==== Working data

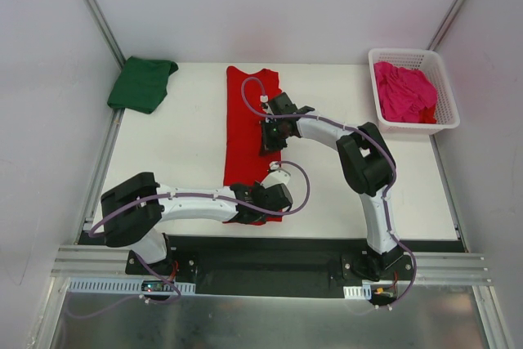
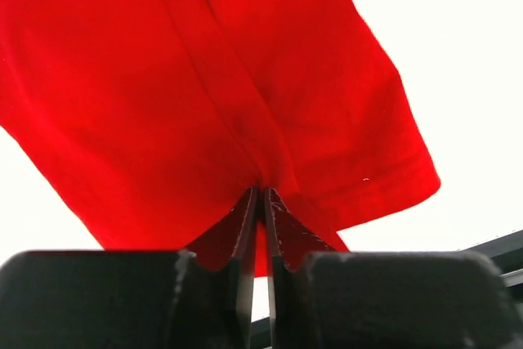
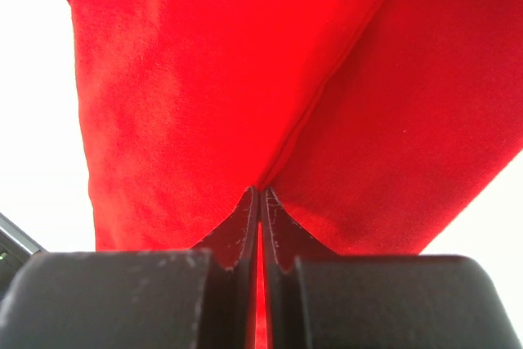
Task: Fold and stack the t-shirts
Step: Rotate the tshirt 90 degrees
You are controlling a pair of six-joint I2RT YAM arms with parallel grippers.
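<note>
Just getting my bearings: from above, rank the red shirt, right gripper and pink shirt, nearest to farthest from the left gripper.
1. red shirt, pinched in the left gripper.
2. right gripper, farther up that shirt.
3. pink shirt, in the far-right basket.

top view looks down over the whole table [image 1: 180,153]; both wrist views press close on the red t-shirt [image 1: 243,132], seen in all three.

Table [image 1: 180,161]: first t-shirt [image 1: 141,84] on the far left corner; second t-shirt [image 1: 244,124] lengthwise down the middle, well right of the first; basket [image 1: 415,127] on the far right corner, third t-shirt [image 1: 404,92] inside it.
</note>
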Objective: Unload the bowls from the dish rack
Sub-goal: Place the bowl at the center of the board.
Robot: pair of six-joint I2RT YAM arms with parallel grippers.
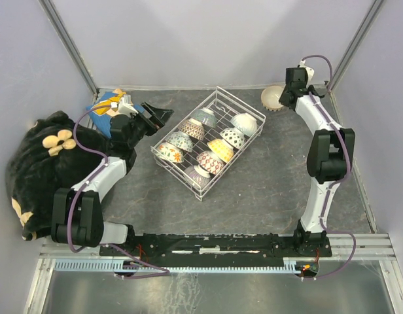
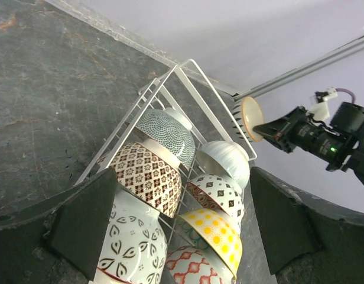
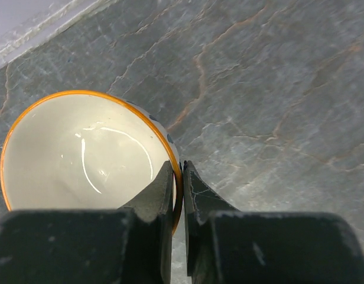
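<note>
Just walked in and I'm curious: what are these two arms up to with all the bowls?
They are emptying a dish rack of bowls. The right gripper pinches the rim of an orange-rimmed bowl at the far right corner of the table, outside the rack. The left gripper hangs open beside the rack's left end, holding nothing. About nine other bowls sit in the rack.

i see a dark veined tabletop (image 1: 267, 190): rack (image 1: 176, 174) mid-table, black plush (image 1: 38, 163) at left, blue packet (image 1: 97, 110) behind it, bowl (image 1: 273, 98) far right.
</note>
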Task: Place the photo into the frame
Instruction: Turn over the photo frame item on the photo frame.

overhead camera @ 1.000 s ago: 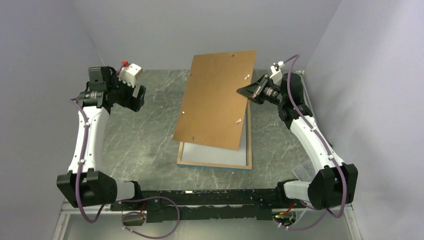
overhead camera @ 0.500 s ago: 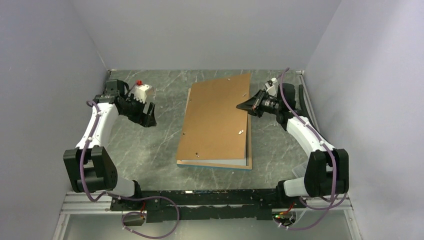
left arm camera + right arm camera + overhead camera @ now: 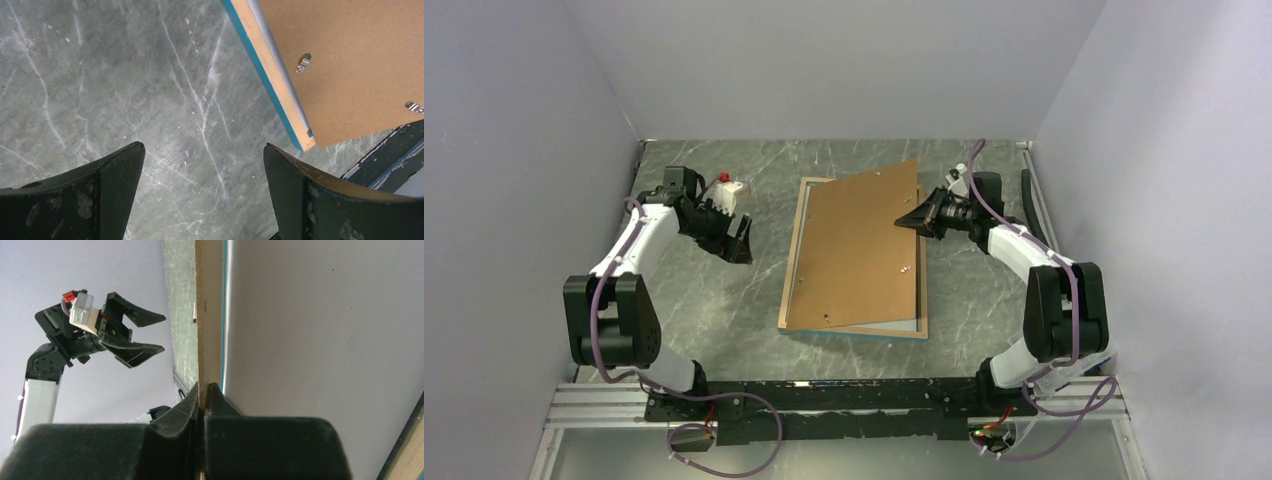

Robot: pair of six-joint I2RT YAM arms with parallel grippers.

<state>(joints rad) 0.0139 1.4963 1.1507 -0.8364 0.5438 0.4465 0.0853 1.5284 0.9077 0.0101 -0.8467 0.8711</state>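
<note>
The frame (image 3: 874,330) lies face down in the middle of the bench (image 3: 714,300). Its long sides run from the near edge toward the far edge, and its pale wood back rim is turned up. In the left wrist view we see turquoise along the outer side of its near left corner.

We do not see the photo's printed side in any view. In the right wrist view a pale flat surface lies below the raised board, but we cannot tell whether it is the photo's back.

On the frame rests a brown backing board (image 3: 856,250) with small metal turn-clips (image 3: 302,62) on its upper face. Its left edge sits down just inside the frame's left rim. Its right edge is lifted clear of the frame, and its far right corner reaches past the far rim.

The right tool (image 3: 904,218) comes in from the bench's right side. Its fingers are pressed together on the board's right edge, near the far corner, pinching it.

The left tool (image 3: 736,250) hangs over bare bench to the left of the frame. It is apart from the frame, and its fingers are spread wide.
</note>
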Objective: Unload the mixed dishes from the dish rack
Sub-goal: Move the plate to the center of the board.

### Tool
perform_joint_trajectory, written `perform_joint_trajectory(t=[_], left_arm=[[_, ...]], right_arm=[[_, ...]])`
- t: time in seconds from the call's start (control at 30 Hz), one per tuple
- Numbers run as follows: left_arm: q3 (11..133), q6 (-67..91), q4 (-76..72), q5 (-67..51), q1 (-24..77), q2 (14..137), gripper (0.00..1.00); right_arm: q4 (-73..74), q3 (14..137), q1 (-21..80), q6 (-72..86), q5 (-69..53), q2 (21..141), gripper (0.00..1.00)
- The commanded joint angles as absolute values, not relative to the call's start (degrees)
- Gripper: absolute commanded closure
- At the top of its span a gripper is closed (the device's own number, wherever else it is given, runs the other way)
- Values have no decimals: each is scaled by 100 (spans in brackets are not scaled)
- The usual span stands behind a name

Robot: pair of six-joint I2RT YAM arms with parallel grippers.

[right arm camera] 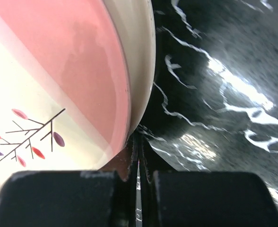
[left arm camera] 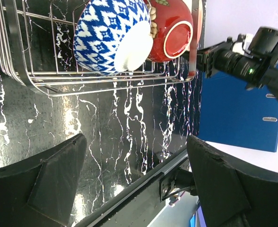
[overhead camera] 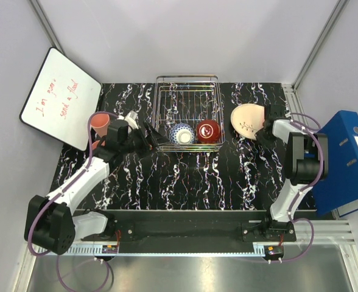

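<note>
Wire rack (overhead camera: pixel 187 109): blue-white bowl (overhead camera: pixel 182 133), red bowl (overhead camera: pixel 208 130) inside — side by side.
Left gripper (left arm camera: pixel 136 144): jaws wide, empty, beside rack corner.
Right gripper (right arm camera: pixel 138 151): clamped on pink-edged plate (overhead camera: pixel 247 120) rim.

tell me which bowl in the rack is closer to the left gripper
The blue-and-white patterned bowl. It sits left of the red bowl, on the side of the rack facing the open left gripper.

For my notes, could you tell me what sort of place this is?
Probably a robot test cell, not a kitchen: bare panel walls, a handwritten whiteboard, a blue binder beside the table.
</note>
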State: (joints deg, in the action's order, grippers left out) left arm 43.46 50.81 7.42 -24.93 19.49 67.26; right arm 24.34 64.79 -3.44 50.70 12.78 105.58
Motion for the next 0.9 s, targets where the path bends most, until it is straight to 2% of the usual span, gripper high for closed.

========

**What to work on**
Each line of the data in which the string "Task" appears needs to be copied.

**Your response**
Task: Fold and stack the t-shirts
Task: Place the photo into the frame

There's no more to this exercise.